Moyen ou étape, l’image pleine page de ce capharnaüm suggère celle d’une planche de bande dessinée en désordre, de cases désordonnées et d’objets qui en seraient sortis ou été éjectés[1]. Pour l’auteur, tout cela procéderait un peu comme l’album Les chroniques de Harris Burdick de Chris Van Allsburg, jouant d’ancrages mentaux ici ébauchés pour initier une ou des histoires[2].

Tout commencera par être collecté, par rassembler ces images/histoires, puis les classer pour se demander à qui elles appartiennent, pourquoi, comment, etc. La référence à l’enfance par les jouets du coffre devient à la fois un clin d’œil sur l’association qui perdure de la bande dessinée comme divertissement puéril, mais aussi une méthode elle aussi élémentaire du «on dirait que» où les conditions sont fixées pour initier le jeu, faire récit[3]. Ajoutons aussi l’idée enfantine de défit permanent pour se construire, qui chez les adultes se poursuit dans l’idée de performance, et chez Lewis Trondheim consiste en un compromis déterminant limites ou horizons chiffrés[4].

Capharnaüm n’est pas une simple mise en abîme d’une bande dessinée dans une bande dessinée. C’est avant tout le récit d’une méthode, une mise en situation d’une recherche et d’une élaboration. Le plus important n’est pas l’histoire mais les carnets, les 5000 pages possibles et la période de juillet 2003 à janvier 2005[5]. L’auteur via son personnage cherche, dans la ville, dans sa chambre, dans les petits riens ou dans des répliques jouant des mots. Martin Mollin est comme un avatar dans un jeu vidéo où le décor se fait en temps réel, cherchant à comprendre des règles qu’il découvre et réalise, des énigmes qu’il se pose, s’enchaînent et s’incarnent au fil des images.
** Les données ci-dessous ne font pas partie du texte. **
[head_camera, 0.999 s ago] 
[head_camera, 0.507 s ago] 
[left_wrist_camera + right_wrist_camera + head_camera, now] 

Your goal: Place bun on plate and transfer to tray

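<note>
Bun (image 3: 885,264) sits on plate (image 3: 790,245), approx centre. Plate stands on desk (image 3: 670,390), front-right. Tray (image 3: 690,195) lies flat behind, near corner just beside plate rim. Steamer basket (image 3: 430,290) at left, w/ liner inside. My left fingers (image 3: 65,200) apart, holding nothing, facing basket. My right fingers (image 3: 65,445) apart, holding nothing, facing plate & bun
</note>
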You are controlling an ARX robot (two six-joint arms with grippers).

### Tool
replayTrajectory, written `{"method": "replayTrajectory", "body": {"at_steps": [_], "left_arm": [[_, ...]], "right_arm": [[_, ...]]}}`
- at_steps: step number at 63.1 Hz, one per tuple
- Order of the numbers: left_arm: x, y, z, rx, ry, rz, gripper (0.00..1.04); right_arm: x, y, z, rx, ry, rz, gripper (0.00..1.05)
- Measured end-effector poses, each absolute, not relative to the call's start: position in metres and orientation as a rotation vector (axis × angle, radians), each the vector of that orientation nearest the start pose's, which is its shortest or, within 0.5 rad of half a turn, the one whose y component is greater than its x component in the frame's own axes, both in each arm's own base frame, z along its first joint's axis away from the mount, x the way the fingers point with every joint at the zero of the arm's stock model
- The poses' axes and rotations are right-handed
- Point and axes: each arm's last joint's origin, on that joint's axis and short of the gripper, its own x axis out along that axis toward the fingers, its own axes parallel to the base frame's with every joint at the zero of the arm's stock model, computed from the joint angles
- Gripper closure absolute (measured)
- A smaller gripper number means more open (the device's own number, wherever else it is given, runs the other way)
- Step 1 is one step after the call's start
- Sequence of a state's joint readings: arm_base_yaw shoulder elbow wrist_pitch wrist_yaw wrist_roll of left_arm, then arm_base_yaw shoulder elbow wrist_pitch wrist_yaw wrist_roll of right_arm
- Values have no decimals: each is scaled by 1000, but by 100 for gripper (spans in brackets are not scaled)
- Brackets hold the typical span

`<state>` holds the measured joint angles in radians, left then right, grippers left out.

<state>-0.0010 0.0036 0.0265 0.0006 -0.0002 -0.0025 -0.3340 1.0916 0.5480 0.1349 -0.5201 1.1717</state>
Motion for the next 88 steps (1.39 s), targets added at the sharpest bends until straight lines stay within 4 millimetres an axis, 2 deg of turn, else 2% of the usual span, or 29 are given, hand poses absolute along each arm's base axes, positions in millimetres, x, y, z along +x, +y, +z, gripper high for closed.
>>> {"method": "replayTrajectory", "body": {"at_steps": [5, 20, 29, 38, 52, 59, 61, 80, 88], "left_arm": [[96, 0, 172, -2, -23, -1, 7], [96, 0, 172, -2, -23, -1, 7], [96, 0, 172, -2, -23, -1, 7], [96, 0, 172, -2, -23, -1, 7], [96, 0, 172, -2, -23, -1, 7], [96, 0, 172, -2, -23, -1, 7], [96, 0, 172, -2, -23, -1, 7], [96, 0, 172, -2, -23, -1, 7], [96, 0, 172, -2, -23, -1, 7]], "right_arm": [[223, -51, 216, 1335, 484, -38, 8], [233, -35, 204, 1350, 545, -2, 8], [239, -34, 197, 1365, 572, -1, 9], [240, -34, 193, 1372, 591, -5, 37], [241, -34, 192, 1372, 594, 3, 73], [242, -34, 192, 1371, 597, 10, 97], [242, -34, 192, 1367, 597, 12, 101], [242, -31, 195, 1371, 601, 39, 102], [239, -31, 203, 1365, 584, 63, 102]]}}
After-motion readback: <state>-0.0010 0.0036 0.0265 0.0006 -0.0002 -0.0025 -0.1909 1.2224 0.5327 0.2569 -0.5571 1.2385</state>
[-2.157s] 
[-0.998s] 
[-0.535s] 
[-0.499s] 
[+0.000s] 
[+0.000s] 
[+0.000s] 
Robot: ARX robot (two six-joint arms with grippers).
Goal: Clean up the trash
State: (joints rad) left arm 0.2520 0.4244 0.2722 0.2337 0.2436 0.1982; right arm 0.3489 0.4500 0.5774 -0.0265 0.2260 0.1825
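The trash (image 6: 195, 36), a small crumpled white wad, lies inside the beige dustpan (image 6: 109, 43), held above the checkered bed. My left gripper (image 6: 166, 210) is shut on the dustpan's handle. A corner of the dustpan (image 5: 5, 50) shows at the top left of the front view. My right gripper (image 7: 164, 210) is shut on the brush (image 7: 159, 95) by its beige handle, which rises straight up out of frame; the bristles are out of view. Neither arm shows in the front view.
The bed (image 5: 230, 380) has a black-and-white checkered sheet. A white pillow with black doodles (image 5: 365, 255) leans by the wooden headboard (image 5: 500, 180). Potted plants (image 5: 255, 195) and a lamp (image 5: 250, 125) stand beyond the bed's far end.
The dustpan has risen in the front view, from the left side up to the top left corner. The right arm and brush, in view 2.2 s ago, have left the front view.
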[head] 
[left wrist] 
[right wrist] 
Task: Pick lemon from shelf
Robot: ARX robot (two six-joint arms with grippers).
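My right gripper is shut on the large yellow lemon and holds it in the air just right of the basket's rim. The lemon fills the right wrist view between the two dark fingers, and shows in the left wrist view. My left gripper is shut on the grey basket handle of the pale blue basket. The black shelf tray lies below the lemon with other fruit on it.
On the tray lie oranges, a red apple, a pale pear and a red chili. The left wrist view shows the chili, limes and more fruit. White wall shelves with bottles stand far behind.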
Le dessin, la taille des cases suggèrent eux aussi la recherche en cours. L’auteur multiplie de façon inhabituelle chez lui, les détails qui seraient comme des moyens plus ou moins conscients de retarder ce qui suit, d’y réfléchir encore un peu, en arrière-plan dans un coin de tête, pendant que le stylo fignole. Le livre apparaît comme une vraie leçon. Un remise en cause affichée sur le fait qu’une bande dessinée serait «une histoire, d’abord une histoire et rien qu’une histoire»[6] mais bien plutôt des situations qui s’enchaîneraient dans un questionnement qui ne peut que forcément ne jamais prendre  fin[7].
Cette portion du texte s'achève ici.